§ **Problem statement**: Every line between the top of the data below and the line with "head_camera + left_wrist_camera", both ends included, must be retyped exactly.

§ **Record set**:
Start of Block
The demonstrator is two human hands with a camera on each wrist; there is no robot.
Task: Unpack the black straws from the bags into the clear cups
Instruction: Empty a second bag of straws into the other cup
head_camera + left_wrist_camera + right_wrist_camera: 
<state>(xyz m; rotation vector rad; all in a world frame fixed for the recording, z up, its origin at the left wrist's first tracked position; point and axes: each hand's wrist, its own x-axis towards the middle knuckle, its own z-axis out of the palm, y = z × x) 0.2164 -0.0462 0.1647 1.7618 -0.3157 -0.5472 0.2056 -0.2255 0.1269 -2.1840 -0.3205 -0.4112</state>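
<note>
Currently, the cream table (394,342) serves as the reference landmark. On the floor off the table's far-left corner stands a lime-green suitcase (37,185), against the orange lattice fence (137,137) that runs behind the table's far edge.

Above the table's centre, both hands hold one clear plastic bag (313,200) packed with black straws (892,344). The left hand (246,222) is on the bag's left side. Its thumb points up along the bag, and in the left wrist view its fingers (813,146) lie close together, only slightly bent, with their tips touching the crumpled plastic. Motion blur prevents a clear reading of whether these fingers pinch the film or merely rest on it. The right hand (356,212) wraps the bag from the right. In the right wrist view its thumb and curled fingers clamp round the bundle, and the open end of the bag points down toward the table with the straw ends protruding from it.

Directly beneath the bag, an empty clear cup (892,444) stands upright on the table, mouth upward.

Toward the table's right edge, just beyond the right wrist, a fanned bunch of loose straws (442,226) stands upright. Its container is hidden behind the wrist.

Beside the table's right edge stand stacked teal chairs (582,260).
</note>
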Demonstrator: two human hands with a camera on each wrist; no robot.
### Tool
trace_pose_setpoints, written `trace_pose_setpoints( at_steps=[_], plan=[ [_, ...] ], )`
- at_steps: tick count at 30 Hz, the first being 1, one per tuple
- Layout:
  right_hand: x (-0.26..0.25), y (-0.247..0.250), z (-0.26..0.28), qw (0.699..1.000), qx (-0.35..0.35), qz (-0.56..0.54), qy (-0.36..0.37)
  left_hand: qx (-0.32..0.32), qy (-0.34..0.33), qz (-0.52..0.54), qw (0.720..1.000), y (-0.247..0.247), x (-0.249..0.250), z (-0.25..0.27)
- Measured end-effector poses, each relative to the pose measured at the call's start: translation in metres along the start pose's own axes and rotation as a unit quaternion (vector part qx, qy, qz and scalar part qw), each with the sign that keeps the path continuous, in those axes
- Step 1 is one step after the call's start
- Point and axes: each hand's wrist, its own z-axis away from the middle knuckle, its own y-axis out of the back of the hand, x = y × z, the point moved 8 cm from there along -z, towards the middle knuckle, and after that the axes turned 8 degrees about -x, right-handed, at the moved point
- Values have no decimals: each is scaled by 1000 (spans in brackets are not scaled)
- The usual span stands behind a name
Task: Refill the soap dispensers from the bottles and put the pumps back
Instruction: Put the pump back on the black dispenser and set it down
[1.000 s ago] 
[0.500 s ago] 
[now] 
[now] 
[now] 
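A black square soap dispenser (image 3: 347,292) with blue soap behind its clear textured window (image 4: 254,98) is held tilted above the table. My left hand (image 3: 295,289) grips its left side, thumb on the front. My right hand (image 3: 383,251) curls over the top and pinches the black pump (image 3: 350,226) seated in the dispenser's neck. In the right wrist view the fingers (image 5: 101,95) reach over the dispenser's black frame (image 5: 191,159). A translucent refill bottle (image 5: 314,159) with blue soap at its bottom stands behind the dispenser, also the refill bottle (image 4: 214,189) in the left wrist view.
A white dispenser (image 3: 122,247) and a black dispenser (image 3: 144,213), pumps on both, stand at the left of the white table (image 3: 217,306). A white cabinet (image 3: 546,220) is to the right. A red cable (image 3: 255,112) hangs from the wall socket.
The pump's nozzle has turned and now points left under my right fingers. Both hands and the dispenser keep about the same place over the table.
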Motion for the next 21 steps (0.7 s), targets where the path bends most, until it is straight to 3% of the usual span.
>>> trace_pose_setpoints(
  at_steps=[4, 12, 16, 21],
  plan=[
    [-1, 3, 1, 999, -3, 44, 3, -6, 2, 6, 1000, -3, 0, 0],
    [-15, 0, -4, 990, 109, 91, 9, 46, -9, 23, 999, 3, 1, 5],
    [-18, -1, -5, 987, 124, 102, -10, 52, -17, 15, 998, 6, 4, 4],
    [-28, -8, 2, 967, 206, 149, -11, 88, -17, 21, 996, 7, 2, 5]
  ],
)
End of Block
§ **Expected output**:
The demonstrator is two human hands with a camera on each wrist; there is no robot.
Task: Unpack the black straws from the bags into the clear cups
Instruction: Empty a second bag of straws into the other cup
head_camera + left_wrist_camera + right_wrist_camera: 

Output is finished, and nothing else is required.